■ ABOUT THIS EXERCISE ■
Copy all lines below containing "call".

■ RECORDED DATA ■
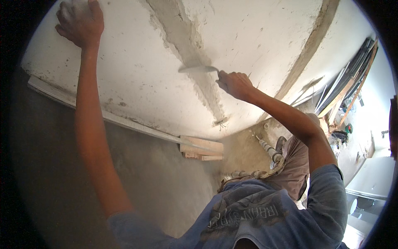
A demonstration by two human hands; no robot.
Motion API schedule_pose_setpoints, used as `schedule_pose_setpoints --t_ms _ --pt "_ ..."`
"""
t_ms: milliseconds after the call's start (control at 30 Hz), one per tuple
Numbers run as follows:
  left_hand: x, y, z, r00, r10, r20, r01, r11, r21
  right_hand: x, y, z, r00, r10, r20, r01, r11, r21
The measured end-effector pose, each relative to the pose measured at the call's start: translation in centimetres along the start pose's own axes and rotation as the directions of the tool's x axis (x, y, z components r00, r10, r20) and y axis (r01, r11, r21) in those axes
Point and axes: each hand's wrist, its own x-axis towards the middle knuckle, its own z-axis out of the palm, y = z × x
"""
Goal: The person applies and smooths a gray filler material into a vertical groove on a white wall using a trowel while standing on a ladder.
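Note:
My right hand (237, 85) is wrapped round the handle of a trowel (198, 69). Its narrow grey blade, slightly blurred, lies over a rough grey plaster strip (182, 39) that runs down the white wall (132, 62). Up at the top left, my left hand (81, 23) is raised against the wall with its fingers spread. I see nothing in it, though the fingertips are partly cut off by the picture edge and look hazy. Lower on the strip, short wires (222, 123) stick out near the wall's foot.
A second grey strip (309, 47) crosses the wall further right. Along the wall's base runs a long pale straight bar (137, 129), meeting wooden blocks (201, 147). Wrapped pipes (271, 151) lie by my leg. Dark lengths and wood strips (352, 83) lean at the far right.

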Motion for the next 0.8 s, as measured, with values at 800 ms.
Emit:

■ SOLUTION ■
t_ms: milliseconds after the call's start (control at 30 Hz), one per tuple
The measured end-effector pose, each relative to the pose measured at the call's start: translation in centimetres along the start pose's own axes and rotation as the directions of the tool's x axis (x, y, z components r00, r10, r20) and y axis (r01, r11, r21) in those axes

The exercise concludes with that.